**SOURCE RECORDS**

^^^^^^^^

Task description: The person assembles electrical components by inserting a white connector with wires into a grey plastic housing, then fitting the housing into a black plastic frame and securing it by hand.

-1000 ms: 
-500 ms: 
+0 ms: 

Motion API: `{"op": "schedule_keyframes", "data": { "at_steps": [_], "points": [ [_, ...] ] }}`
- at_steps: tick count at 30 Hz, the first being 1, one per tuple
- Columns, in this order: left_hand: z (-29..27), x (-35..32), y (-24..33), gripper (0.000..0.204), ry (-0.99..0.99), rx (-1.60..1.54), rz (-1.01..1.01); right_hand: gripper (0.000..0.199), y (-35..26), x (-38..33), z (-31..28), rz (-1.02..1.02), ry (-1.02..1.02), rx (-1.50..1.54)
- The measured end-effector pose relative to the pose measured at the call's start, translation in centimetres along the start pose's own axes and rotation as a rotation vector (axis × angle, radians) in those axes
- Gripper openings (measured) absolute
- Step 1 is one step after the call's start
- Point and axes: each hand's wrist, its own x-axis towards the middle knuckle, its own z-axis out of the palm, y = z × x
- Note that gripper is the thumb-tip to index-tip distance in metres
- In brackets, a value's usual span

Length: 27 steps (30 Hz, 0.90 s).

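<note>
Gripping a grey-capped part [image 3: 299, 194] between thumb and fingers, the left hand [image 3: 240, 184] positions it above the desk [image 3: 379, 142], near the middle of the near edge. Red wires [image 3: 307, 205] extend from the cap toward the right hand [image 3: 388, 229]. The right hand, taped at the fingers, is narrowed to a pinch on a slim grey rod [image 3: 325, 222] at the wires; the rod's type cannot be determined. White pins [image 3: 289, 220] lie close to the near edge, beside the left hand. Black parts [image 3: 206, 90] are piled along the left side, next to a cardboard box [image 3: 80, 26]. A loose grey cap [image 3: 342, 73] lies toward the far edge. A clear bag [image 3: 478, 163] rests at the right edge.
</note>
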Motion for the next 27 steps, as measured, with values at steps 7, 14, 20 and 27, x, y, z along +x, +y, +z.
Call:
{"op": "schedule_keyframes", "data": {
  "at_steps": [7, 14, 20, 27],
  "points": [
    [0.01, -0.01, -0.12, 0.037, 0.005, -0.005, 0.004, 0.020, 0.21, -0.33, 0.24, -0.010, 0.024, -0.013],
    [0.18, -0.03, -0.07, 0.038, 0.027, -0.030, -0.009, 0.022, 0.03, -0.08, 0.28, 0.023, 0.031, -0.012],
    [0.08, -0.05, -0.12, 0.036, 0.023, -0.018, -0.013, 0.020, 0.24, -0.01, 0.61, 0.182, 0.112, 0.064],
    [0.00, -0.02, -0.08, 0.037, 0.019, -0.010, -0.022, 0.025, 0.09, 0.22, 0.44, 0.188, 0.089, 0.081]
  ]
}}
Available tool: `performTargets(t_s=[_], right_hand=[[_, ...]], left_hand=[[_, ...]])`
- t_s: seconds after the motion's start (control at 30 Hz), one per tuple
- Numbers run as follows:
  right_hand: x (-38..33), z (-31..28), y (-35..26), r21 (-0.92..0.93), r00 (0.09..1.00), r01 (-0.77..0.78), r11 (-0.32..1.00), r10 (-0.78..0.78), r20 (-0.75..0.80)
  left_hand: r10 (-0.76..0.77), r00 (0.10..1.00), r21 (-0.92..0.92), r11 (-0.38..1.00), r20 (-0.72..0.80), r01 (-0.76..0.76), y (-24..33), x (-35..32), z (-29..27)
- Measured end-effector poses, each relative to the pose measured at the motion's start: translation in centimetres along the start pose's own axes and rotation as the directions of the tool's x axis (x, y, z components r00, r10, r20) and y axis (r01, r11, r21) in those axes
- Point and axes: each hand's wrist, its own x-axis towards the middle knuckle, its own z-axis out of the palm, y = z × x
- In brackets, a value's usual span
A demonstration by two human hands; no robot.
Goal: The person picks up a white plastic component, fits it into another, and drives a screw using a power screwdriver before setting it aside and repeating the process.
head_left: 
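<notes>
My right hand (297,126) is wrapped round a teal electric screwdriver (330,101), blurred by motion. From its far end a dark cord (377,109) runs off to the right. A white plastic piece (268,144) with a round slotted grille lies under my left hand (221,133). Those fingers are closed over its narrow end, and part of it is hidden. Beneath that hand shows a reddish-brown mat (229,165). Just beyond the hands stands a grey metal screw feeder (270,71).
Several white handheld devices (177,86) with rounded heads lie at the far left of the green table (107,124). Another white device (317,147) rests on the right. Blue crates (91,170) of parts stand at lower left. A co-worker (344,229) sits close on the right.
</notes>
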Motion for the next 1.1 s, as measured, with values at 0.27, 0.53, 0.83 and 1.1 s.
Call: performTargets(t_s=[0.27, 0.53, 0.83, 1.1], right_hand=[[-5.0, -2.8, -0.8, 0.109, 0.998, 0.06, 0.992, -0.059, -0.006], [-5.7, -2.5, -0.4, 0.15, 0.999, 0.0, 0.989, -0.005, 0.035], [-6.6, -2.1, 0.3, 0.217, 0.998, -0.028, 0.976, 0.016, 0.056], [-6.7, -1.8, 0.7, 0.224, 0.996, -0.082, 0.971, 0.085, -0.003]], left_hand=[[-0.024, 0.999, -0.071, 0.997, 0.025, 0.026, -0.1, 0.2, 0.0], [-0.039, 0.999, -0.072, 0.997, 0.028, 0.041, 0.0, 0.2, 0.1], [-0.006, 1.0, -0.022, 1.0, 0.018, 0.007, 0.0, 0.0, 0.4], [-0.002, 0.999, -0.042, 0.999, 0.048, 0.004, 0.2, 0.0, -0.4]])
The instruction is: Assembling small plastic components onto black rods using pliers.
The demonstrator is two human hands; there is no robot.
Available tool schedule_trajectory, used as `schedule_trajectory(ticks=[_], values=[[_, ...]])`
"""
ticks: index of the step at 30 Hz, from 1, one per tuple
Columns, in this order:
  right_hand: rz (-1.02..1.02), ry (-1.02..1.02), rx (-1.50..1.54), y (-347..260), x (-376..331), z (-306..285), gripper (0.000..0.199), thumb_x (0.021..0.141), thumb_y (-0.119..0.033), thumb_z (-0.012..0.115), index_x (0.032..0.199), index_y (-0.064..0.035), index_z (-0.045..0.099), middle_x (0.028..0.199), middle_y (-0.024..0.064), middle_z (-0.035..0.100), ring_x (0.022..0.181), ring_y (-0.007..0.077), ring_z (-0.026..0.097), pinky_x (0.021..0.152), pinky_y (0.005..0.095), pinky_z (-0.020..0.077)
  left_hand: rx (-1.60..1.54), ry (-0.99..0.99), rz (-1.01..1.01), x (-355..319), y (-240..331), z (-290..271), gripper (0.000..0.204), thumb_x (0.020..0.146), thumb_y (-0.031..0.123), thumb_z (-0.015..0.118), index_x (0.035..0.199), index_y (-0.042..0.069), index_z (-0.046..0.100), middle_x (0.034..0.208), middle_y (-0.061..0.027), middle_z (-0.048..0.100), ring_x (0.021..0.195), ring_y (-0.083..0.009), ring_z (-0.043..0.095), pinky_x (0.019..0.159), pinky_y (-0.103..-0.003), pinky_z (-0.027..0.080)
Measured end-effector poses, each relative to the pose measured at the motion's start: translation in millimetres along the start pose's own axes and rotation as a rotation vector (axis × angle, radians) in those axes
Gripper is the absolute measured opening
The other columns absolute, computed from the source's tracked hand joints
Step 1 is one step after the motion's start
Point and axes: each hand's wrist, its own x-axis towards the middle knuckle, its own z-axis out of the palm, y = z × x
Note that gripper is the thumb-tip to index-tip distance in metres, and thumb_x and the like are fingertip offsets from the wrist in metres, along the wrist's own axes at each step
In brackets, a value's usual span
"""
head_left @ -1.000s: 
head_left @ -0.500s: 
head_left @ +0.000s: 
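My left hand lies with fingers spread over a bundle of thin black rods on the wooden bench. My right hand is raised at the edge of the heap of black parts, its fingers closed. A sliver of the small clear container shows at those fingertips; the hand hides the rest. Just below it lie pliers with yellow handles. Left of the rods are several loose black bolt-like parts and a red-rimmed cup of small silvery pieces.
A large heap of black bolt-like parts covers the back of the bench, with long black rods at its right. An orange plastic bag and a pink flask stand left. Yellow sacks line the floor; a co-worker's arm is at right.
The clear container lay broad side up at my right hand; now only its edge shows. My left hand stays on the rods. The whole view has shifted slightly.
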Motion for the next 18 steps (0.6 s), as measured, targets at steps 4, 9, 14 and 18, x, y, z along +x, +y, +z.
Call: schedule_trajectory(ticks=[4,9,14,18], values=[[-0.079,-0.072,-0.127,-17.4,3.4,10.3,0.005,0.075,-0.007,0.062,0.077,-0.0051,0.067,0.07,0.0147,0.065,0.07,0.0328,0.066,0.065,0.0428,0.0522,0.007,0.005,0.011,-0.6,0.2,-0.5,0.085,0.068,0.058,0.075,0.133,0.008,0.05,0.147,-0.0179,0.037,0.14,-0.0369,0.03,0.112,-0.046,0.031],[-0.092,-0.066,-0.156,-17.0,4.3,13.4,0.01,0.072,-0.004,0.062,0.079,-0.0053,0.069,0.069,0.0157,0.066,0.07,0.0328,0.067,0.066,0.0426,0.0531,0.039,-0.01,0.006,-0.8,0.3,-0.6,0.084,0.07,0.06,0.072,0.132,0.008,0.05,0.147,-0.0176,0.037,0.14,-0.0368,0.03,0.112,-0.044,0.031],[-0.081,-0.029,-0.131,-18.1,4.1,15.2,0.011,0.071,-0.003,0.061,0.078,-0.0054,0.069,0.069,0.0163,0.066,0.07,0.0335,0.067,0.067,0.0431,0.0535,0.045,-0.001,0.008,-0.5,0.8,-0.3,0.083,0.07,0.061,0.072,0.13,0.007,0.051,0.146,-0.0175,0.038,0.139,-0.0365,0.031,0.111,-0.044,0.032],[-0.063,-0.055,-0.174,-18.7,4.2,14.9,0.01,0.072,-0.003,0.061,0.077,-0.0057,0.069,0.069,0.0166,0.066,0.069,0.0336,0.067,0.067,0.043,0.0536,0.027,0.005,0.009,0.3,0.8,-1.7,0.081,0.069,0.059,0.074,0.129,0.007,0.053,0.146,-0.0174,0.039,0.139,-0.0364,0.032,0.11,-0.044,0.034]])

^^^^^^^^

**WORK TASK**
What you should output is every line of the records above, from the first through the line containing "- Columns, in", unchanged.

**ANSWER TO THIS TASK**
Task description: The person assembles electrical components by inserting a white connector with wires into a grey plastic housing, then fitting the housing into a black plastic frame and securing it by hand.

-1000 ms: 
-500 ms: 
+0 ms: 

Motion API: `{"op": "schedule_keyframes", "data": { "at_steps": [_], "points": [ [_, ...] ] }}`
- at_steps: tick count at 30 Hz, the first being 1, one per tuple
- Columns, in this order: left_hand: z (-29..27), x (-35..32), y (-24..33), gripper (0.000..0.204), ry (-0.99..0.99), rx (-1.60..1.54), rz (-1.01..1.01); right_hand: gripper (0.000..0.199), y (-35..26), x (-38..33), z (-31..28), rz (-1.02..1.02), ry (-1.02..1.02), rx (-1.50..1.54)

No part of the exercise remains unanswered.